Wednesday, October 20, 2010
Don't all of us have a book like this on our shelves?: Richard Powers's story
Strangely, I was very moved by Richard Powers's story in the current New Yorker, Let the Measures Tell (or something like that) - I think of Powers as a cerebral writer; his novels always seem to be intelligent but daunting (I've read only a couple), like giant ice-capped mountains, you're glad they exist but you don't really want to scale them. Maybe he's well-suited to the short story, in that the form it itself is so much less intimidating to the reader, we're willing to take on a greater challenge for a shorter go.
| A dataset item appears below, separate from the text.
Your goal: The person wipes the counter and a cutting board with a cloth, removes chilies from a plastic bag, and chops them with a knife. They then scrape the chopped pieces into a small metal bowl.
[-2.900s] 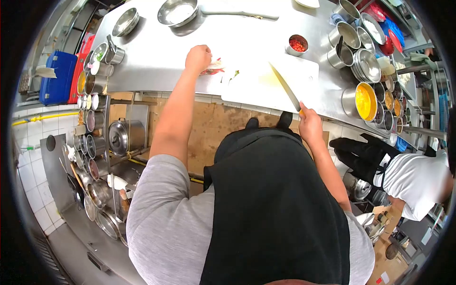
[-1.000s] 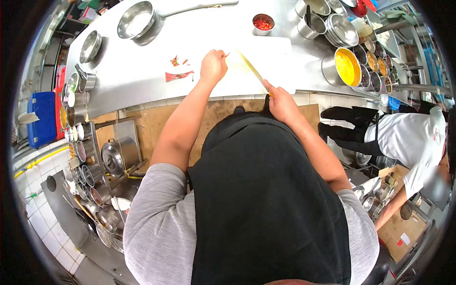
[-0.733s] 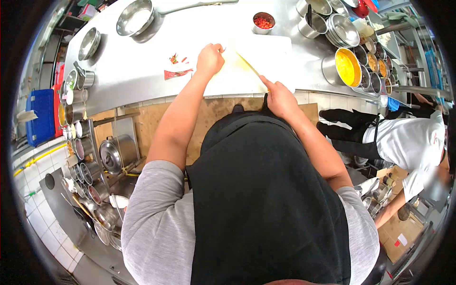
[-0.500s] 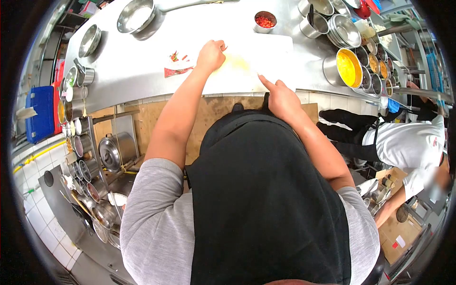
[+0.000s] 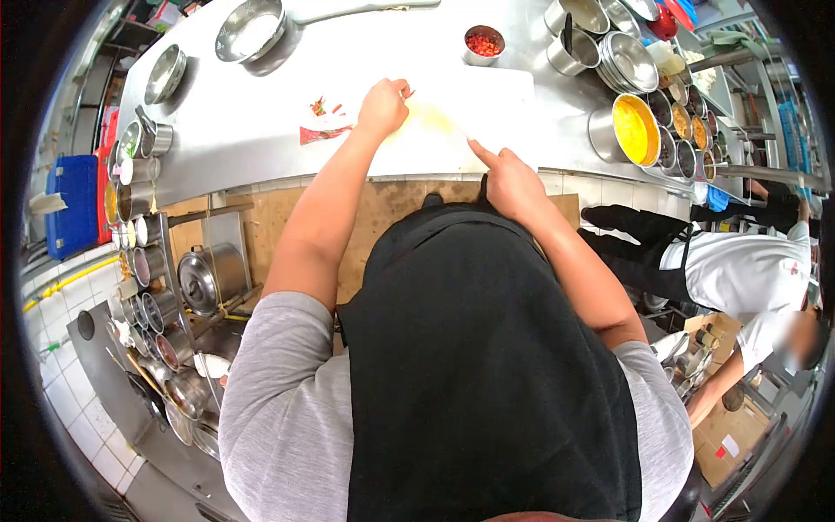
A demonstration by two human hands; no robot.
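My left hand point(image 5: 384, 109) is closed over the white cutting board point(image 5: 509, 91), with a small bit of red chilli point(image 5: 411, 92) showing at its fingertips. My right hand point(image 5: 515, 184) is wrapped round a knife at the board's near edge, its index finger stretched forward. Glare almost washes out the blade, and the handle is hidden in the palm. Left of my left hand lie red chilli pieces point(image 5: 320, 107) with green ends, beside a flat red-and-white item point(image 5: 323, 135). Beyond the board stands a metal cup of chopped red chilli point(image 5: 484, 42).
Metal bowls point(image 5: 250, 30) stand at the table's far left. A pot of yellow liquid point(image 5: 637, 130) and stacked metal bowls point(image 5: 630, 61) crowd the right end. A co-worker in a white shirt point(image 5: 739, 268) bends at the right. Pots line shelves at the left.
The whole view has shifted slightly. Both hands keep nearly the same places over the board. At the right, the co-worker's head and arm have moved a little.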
This one, with its elusive title, is about an American student in England who buys a used paperback novel by a once-renowned, now obscure British novelist in the social-realist tradition. The unprepossessing theme/structure of this story: the student (a woman, you, story in 2nd person) keeps this book throughout her life, and closely watches as the author's reputation waxes and wanes, the book in a way becomes a monitor for her own life and career, through grad school, early years teaching, failed marriage, law school, remarriage, kids late and precocious, reading with kids, book club, final illness - throughout it all, the book is a fetish or a totem for her: a remembrance of her early days as a young woman when the world was all before her, she imagined the book was a great treasure, either an undiscovered great novelist or a rare book (at one point she thinks it may be inscribed by Churchill), and as her life changes, its disappointments and losses, the book reflects this in complex ways. I would never have thought a story like this could work. But then again: don't all of us (English majors, I mean) have books, or a book, on our shelves like this, a book that's not so much a novel as a totem, a relic from youth?